### Problem to work on
All that is needed is the first stretch of the listing below, repeated exactly and ending with the line that contains "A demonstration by". Pictures are to be left out.

### Data extract
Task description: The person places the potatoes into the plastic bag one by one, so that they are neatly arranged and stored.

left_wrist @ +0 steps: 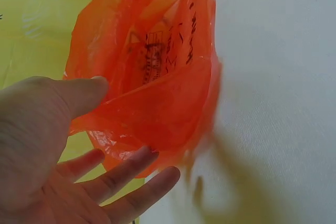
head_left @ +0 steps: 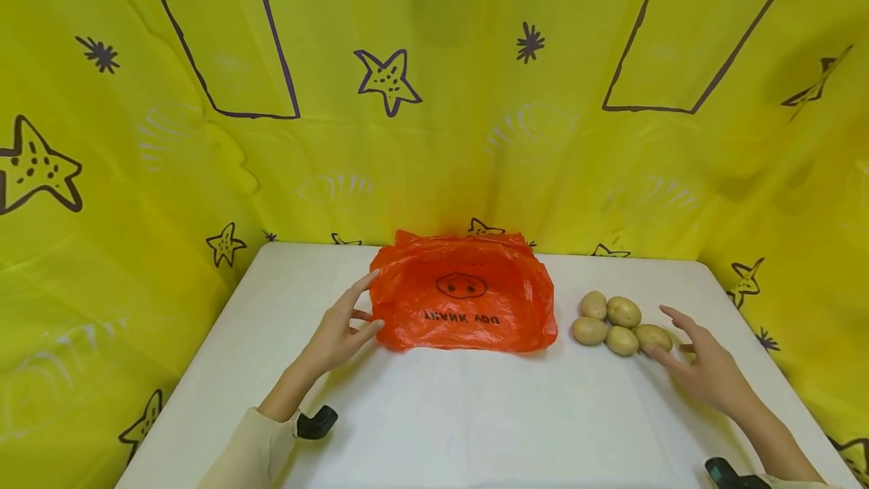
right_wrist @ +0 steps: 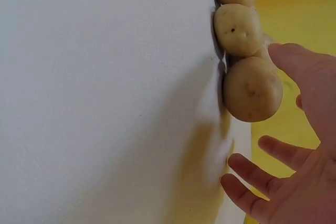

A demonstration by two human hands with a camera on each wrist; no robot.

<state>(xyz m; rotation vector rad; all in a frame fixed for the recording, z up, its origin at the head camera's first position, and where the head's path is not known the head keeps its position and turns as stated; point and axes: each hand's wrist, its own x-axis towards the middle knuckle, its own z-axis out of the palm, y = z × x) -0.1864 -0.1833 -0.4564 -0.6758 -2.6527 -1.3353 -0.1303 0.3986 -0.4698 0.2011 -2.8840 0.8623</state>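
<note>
Fingers [left_wrist: 149, 190] released on both your hands: your left hand [head_left: 339, 334] is at the red bag [head_left: 462, 334], your right hand [head_left: 709, 368] beside the five potatoes [head_left: 622, 340].

On the table [head_left: 475, 413], the bag lies near the middle of the far edge, and the potatoes sit clustered to its right, apart from it. You might set the rounded potatoes rolling if your right thumb nudges the nearest one before your other fingers come round it. The thin plastic could crumple or slide if your left fingers push its side without pinching, and the mouth could collapse. The bag is the only container; its mouth gapes in the left wrist view, and no potato shows in its visible inside. I cannot tell whether your left fingertips touch the plastic.
</note>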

### Output of the task
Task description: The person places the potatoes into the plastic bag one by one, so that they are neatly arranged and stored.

left_wrist @ +0 steps: 
head_left @ +0 steps: 
right_wrist @ +0 steps: 

A demonstration by two human hands with a camera on each wrist; no robot.

Output is finished, and nothing else is required.